Harris first became a member of the House of Commons of Canada after winning a by-election in the riding of St. John's East on July 20, 1987. Harris was the second NDP candidate ever elected to the House of Commons in Newfoundland and Labrador. He was subsequently defeated in the 1988 federal election.

NL NDP Leader
Harris was elected to the Newfoundland and Labrador House of Assembly in a 1990 by-election and was unopposed when he was elected to succeed Cle Newhook as leader of the provincial New Democrats at a party convention held November 1992. He was re-elected to the Legislature in the 1993, 1996, 1999, and 2003 elections.

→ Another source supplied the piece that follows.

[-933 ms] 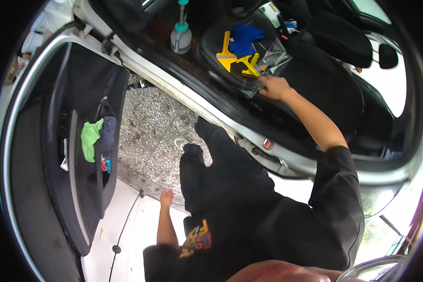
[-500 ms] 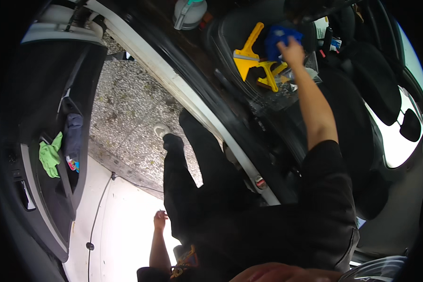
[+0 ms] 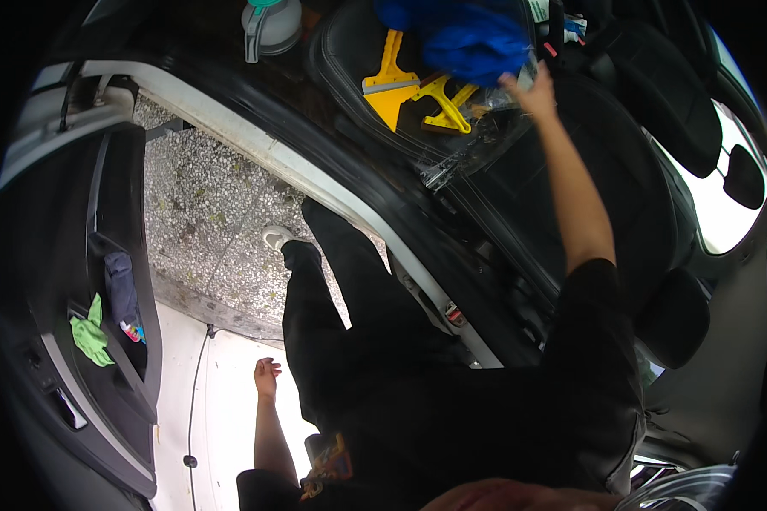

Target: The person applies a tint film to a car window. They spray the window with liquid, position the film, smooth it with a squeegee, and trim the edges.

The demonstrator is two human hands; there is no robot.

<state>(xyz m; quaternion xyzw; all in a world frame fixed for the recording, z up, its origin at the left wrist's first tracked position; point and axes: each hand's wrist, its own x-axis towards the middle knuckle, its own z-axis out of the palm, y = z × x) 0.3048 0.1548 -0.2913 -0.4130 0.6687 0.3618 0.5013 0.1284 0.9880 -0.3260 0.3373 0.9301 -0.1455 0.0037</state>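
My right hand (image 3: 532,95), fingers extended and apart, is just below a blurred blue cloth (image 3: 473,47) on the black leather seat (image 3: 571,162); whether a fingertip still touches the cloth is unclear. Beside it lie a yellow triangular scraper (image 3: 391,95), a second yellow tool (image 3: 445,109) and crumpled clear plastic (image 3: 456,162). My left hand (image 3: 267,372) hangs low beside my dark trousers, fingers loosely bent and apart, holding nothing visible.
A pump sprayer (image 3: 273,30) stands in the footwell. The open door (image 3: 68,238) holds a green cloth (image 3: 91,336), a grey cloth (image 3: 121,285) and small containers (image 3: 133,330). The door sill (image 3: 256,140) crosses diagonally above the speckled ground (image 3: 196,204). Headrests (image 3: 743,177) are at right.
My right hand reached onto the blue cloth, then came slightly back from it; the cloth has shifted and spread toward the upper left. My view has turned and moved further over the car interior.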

In 1997, Harris ran for Mayor of St. John's losing narrowly to Andy Wells. He was supported by Danny Williams in this election who had a public dispute with Wells regarding a strike in 1994.

Harris retired from provincial politics in 2006 and was succeeded by Lorraine Michael as leader of the party as well as the Member of the House of Assembly for Signal Hill-Quidi Vidi. At the time of his departure, his former law partner Danny Williams was Premier of Newfoundland and Labrador.

Federal politics
In the 2008 federal election Harris was again elected as the Member of Parliament for the riding of St. John's East. He received 74.1% of the vote, which was the fifth highest winning percentage in the election. Following the election Harris was appointed as the party's Critic for National Defence, and on several occasions has been named one of "The Backbench Top Ten", for his performance in the House of Commons, by Maclean's Magazine. Harris was re-elected in the 2011 federal election. He lost the 2015 election in an upset to Liberal Party candidate Nick Whalen.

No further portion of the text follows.